Australian Federal Police (AFP) Commissioner Andrew Colvin told reporters on Monday that the plot specifics were still being investigated.
"What you are seeing at the moment is making sure that there is extra vigilance, to make sure that we aren't cutting any corners in our security, to make sure that we are absolutely focussed on our security," Colvin said.
Police on Monday were still searching several Sydney properties for evidence. Pictures showed forensic-specialist officers wearing masks and plastic jumpsuits inside the properties and combing through rubbish bins outside.
Immigration and Border Protection Minister Peter Dutton told reporters in Melbourne on Monday that the alleged plot to down an aircraft could prompt longer-term airport security changes.
"The security measures at the airports will be in place for as long as we believe they need to be, so it may go on for some time yet," said Dutton.
"It may be that we need to look at the security settings at our airports, in particular our domestic airports, for an ongoing enduring period," he said.
Dutton advised passengers to arrive at airports three hours before international flights and two hours for domestic flights in order to clear the heightened security.
Inter-state travellers are subjected to far less scrutiny than those travelling abroad with no formal identification checks required for domestic trips.
Passengers at major Australian airports, including Sydney, experienced longer-than-usual queues during the busy Monday morning travel period. A Reuters witness said the queues had disappeared at Sydney Airport by lunch-time.

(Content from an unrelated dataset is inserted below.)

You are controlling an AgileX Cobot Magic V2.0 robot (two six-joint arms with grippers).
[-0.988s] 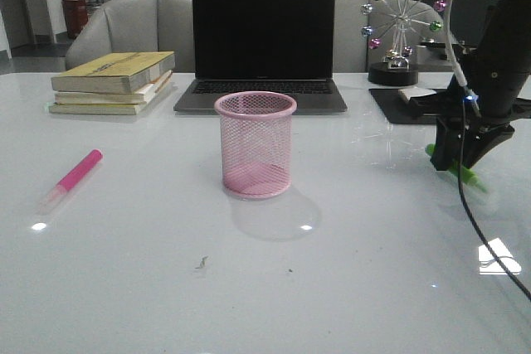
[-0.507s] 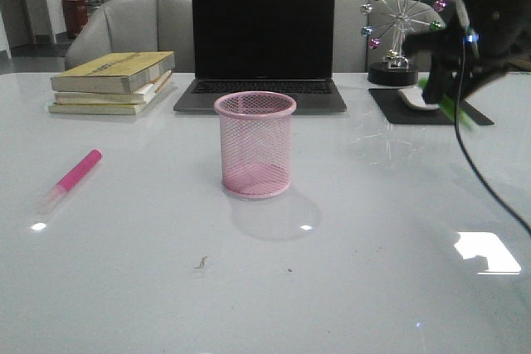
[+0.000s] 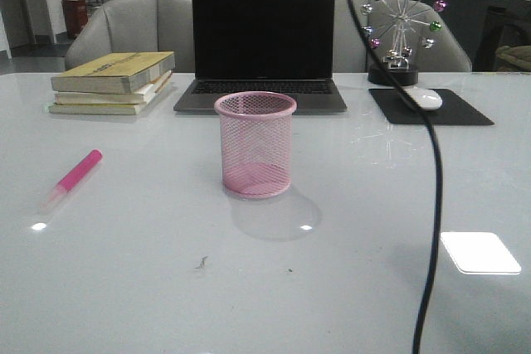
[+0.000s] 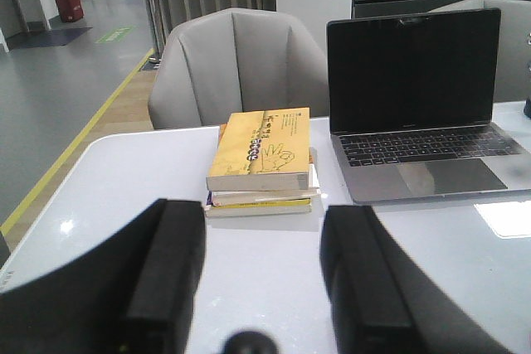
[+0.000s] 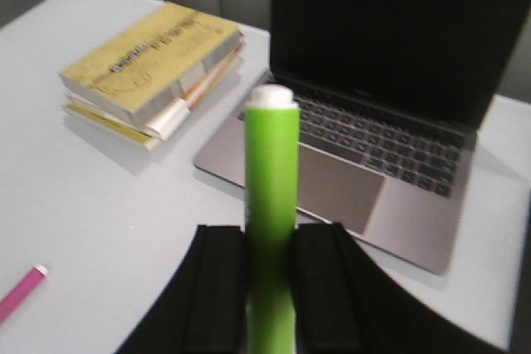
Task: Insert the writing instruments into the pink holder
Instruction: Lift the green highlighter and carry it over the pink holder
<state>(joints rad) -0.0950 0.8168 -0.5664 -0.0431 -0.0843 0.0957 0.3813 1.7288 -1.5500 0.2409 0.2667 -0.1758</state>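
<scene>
Right fingers (image 5: 270,288) pinch the lime green marker (image 5: 270,205) upright for dropping into the pink wire-mesh cup (image 3: 255,145), probably nearby; left fingers (image 4: 261,275) spread, idle.

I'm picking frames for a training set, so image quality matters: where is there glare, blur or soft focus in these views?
Front view: bright window glare patch on the table at right, small highlights near the pink holder, otherwise sharp. Right wrist view: soft throughout, laptop and books blurred, green marker in the right claw a little crisper. Left wrist view: clear, the left claw dark.
</scene>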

A source at a major Australian carrier said airlines and airports had been instructed by the government to ramp up baggage checks as a result of the threat, with some luggage searches now being conducted as passengers queued to check in their bags.
Counter-terrorism police have conducted several recent raids, heightening tensions in a country that has had very few domestic attacks.
On Monday, three males pleaded guilty in the New South Wales state Supreme Court to "conspiracy to commit acts in preparation for a terrorist act or acts" in 2014, a court spokeswoman said, while another two pleaded guilty to lesser charges.
Police previously said the men planned an attack on targets which included the AFP headquarters in Sydney, along with civilian targets. The offences are not related to the alleged plane bomb plot.
The 2014 Lindt cafe siege in Sydney, in which the hostage-taker and two people were killed, was Australia's most deadly violence inspired by Islamic State militants.